The “black box” containing vital information about the final minutes of the helicopter that crashed in Phnom Penh on Monday killing four people has yet to be recovered, Defense Ministry spokesman Chhum Sucheat said Tuesday.

A Chinese-built Z-9 helicopter crashed into the waters of a flooded sand quarry in the city’s southwest during a routine pilot training exercise at about 9 a.m. on Monday, killing a deputy Air Force commander and three other officers.

The bodies of the four as well as most of the destroyed aircraft were recovered from the water that afternoon.

“We have not found the black box yet. Now we are continuing to search for it,” General Sucheat said Tuesday.

He added that there were no other leads in the military’s efforts to find an explanation for the crash.

Video footage captured by witnesses shows the helicopter about to land on the ridge of the deep valley before inexplicably rising and careening down into its waters.

Air Force commander Soeng Samnang said that when the black box data is recovered it will be sent to China, from where the government purchased the Z-9 helicopter last year.

“We cannot immediately evaluate this incident. We need a lot more time,” he said. “We will send the data for study at the factory that produced the helicopter.”
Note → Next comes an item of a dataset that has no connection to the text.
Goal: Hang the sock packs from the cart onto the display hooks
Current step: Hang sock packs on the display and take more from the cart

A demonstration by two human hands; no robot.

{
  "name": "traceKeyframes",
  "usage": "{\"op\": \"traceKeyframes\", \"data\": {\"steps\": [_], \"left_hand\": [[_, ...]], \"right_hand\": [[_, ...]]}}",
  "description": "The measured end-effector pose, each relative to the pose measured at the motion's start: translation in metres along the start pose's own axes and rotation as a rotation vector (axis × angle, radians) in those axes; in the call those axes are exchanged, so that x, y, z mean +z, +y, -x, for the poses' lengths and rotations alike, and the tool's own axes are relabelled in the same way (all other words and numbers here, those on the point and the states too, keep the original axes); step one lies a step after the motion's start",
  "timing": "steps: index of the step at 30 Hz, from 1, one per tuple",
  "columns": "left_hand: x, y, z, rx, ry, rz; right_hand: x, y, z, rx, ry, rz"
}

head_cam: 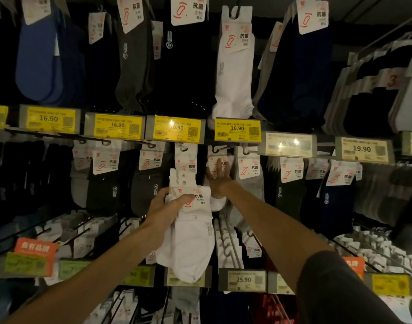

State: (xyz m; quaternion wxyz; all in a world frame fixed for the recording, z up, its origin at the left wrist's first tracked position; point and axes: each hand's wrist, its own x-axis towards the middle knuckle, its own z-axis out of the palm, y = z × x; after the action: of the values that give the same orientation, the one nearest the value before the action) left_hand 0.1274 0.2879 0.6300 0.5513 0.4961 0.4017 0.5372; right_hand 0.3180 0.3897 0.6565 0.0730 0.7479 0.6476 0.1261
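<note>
White sock packs [191, 230] gripped by left hand [164, 206]; right hand [217, 177] reaches, fingers spread.

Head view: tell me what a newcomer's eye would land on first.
The white sock packs at centre stand out against the dark display, gripped near their top by the left hand. Just right of them, the right hand reaches with straight fingers up to the hanging packs of the middle row. Above both, bright yellow price tags reading 16.90 run across the left and middle of the view.
</note>
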Motion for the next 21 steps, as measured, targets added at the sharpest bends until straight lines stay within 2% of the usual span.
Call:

“We cannot take the claims of the witnesses and survivor to be official because everything is in that black box.”

Yin Sokha, also a deputy commander of the Air Force, said the black box would be sent to China because Cambodia does not have the facilities to analyze such data.

Lieutenant General Sokha said the bodies of three of the dead officers—Brigadier General Ieng Channarith, Major Than Vandy and Major Kham Bunan—will be cremated at Pochentong Air Base today. The family of Major General Ouk Ponaha will hold a separate private funeral for the officer at his family home in Phnom Penh.

Sar Serey, 29, a cousin of the only survivor, pilot cadet Cheng Soksambo, 27, said government officials and the Cambodian Red Cross had come to offer donations Tuesday.

“Many ministries donated aid totaling more than 10 million riel [about $2,500] and more than 10 boxes of fruit juice and water,” said Mr. Serey from the hospital.

Mr. Soksambo did not sustain major injuries in the crash, his doctors say, and is expected to recover within the week.